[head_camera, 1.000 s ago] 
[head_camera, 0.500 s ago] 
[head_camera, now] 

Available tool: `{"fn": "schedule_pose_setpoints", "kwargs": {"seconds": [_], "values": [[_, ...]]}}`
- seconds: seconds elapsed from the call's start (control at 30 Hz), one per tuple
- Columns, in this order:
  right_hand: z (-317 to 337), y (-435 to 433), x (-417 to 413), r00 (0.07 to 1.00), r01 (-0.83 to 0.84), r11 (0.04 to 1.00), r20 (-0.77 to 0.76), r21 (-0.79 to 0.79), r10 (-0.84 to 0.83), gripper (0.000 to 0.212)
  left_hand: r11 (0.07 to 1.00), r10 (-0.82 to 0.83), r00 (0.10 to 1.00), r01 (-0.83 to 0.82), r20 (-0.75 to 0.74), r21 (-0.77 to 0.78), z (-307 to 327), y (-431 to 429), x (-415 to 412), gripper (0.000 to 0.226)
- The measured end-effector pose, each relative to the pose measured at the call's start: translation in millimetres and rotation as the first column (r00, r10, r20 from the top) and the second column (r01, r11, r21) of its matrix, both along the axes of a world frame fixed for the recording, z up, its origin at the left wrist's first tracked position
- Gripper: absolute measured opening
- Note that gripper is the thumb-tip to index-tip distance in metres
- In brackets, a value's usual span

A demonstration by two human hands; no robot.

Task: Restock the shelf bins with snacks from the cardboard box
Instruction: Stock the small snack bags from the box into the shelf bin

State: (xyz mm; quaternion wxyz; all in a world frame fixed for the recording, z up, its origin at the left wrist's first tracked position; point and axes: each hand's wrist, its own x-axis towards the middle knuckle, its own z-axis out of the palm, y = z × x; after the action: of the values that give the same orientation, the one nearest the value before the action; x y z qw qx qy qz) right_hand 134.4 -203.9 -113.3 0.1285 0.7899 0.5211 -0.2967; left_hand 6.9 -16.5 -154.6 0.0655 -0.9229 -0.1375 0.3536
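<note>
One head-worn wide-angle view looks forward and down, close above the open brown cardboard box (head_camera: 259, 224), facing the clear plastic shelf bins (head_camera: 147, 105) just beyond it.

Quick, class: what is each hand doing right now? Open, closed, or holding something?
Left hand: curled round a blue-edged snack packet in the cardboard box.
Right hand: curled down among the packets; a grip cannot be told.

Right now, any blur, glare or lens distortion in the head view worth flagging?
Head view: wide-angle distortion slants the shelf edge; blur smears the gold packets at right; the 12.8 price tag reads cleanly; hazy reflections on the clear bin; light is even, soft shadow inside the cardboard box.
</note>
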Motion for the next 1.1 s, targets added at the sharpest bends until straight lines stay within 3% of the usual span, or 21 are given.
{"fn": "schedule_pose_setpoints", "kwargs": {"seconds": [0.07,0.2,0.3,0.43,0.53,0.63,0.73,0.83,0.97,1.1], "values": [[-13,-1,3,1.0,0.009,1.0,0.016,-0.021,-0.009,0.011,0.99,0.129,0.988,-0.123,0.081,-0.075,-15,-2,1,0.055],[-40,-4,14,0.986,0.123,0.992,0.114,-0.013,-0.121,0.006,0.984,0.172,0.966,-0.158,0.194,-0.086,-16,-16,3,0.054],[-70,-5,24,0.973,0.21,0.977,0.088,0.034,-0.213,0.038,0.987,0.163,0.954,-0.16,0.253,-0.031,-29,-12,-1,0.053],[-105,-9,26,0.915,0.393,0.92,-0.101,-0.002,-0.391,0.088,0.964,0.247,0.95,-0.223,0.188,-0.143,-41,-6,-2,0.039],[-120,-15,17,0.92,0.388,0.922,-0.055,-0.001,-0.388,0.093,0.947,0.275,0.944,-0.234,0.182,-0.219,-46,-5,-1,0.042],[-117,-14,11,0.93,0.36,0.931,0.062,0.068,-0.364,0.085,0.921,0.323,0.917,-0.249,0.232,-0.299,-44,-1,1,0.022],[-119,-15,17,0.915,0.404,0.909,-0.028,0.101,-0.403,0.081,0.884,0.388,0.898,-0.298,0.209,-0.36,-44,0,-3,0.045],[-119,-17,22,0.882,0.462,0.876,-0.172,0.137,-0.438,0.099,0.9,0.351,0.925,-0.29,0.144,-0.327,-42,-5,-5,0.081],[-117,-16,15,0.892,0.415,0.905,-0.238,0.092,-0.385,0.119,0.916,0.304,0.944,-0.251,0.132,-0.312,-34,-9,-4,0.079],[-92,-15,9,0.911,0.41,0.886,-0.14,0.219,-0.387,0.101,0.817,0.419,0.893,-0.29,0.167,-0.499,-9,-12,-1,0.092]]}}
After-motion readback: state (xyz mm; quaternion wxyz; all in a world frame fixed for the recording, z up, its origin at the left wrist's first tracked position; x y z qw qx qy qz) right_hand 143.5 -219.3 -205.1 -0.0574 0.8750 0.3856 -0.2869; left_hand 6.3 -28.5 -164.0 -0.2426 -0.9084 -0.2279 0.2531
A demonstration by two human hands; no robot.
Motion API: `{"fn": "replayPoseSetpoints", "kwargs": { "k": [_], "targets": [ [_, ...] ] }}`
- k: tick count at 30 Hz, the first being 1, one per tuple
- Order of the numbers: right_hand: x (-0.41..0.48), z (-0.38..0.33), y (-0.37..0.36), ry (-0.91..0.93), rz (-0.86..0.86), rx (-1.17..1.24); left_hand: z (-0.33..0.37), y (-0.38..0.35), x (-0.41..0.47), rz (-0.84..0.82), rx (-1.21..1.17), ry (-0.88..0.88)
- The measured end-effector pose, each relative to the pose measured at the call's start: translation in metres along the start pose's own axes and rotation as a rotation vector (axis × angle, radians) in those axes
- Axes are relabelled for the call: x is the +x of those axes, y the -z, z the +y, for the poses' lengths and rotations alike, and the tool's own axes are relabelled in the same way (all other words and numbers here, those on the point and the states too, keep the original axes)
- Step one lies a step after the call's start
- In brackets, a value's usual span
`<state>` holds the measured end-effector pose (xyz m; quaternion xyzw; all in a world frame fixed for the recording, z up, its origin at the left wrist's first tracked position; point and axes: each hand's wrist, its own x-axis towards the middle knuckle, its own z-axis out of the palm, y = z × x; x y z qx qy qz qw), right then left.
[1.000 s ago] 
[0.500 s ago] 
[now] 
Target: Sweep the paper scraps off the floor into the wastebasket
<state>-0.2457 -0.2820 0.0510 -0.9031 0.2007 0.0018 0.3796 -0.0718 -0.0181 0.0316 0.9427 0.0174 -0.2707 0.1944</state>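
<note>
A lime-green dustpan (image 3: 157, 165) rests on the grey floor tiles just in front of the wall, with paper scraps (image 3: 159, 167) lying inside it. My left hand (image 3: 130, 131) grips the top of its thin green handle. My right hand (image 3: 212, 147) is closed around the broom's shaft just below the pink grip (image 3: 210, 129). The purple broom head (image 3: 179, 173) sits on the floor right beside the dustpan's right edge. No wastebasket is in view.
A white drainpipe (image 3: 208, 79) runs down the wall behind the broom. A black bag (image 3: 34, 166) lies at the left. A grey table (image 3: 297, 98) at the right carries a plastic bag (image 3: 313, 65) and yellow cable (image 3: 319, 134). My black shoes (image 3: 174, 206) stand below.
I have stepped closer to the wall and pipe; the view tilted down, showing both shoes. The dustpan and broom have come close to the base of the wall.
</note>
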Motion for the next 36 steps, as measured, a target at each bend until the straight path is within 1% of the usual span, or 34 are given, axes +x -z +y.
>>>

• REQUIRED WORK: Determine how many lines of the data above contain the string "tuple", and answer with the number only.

• ANSWER TO THE EXERCISE: 2